To do: For the listing below, work out how many lines hold the word "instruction" and give that number by itself.
◆ ◆ ◆ ◆
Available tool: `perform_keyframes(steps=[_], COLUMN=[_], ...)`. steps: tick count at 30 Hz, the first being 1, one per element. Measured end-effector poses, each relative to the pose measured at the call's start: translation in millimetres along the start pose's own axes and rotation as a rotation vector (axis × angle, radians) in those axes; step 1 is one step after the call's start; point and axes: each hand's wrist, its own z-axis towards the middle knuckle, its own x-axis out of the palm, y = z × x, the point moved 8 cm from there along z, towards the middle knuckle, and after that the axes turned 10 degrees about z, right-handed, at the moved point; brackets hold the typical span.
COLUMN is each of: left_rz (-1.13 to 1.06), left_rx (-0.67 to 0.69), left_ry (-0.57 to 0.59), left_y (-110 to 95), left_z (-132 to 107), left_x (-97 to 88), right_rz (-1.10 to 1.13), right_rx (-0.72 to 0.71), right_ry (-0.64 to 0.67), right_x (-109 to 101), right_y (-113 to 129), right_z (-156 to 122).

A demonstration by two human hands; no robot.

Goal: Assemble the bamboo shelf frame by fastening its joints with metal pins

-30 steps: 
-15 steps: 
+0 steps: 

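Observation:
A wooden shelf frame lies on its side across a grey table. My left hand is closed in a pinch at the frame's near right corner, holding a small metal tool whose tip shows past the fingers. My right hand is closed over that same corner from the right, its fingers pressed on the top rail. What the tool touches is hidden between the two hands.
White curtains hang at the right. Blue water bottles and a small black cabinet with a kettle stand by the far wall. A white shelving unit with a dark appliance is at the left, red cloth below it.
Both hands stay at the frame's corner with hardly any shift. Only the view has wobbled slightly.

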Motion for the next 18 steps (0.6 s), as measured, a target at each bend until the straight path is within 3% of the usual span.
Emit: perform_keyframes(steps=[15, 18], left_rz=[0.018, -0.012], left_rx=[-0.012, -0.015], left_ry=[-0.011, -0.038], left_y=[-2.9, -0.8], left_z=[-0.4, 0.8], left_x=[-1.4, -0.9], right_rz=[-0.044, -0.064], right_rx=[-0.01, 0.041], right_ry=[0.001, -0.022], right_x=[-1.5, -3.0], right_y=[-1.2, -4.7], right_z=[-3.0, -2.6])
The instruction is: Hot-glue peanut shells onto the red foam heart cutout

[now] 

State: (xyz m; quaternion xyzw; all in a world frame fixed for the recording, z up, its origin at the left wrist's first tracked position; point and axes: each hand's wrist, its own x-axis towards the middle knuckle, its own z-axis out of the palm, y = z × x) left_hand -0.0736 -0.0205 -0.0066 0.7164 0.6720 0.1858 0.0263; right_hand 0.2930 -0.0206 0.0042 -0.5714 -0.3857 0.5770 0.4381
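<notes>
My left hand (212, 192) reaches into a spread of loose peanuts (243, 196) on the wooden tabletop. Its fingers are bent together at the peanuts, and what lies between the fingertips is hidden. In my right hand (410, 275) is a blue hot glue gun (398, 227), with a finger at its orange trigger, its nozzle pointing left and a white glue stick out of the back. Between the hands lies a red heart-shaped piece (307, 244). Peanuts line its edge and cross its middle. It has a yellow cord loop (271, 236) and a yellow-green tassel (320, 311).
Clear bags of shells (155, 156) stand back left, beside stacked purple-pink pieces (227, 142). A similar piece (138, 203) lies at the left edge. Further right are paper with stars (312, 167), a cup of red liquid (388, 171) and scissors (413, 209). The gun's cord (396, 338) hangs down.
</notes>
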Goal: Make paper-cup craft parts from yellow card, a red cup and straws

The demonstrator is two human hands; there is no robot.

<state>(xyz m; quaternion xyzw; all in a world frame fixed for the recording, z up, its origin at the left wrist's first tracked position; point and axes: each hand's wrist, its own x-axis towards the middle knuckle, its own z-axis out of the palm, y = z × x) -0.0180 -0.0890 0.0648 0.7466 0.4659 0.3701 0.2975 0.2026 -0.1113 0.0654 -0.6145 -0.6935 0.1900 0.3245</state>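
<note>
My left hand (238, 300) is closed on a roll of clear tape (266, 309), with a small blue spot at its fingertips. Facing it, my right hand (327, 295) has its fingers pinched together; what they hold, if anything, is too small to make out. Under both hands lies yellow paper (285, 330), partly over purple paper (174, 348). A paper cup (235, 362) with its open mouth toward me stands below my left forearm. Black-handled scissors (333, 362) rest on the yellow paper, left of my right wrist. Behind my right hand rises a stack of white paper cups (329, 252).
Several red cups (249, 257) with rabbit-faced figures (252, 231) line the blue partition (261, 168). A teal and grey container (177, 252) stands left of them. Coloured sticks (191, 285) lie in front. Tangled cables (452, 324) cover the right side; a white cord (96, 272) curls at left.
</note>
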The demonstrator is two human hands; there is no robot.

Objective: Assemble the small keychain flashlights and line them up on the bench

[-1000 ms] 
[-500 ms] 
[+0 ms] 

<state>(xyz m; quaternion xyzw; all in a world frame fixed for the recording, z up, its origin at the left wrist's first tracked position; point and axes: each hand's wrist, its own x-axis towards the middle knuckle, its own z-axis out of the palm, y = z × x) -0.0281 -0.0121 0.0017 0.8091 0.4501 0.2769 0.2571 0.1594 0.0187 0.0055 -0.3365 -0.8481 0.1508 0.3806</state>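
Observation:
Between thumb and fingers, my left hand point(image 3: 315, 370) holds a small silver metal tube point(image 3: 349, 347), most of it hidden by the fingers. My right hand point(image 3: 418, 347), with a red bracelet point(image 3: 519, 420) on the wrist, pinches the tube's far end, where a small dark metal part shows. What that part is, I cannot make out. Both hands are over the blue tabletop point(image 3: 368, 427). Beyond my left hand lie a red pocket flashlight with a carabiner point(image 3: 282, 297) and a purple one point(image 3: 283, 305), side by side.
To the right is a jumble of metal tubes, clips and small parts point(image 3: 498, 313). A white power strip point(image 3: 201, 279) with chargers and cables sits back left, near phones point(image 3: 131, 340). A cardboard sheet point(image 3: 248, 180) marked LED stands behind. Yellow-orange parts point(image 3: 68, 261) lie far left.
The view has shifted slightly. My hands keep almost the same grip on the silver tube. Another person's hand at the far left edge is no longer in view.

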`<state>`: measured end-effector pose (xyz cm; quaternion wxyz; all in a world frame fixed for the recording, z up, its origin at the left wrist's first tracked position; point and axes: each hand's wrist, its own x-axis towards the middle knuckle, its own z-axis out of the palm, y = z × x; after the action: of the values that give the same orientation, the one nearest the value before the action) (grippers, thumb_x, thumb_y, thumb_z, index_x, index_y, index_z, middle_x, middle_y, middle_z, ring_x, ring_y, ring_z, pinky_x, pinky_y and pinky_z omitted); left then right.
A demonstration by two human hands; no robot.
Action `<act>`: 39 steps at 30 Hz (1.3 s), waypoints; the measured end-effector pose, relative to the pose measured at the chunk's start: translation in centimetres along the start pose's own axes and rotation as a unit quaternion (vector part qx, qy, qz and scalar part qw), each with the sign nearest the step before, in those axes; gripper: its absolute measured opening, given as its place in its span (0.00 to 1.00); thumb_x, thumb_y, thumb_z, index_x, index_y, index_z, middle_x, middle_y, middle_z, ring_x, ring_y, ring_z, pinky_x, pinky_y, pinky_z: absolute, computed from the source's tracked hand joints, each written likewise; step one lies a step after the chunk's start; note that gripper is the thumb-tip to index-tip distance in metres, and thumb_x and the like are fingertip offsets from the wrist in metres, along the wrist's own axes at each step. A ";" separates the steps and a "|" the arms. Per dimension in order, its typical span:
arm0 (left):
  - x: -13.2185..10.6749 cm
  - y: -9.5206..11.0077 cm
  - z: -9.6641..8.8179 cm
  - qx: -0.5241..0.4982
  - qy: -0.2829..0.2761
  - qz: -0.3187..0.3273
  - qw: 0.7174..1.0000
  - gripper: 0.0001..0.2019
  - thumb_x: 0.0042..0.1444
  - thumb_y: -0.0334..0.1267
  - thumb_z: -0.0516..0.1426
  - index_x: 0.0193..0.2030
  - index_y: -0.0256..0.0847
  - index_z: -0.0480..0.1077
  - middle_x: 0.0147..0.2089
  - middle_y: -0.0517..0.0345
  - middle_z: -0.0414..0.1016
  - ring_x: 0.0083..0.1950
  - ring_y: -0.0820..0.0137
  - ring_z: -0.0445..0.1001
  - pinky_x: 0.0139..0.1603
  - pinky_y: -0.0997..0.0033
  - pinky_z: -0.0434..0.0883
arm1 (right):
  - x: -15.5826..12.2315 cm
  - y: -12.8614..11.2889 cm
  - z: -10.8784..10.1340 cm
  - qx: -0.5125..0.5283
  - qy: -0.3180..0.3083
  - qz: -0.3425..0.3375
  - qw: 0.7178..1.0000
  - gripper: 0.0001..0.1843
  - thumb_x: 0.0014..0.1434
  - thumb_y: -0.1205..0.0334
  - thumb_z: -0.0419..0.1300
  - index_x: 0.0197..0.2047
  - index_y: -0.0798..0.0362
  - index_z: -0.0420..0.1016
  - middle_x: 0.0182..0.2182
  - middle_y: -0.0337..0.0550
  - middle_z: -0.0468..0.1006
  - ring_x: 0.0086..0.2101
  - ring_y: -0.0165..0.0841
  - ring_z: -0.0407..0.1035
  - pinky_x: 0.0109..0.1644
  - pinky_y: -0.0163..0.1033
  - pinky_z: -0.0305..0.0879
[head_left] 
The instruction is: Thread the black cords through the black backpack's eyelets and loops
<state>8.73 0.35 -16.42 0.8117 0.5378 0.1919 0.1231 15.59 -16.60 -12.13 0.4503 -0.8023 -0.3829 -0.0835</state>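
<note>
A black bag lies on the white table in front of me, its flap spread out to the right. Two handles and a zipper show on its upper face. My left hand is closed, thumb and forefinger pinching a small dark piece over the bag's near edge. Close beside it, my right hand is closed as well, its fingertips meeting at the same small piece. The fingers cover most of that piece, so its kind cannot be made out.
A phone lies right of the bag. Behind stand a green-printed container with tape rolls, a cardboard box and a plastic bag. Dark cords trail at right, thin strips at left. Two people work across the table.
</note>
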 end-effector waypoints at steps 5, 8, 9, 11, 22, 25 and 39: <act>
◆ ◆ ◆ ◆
Solution to this problem: 2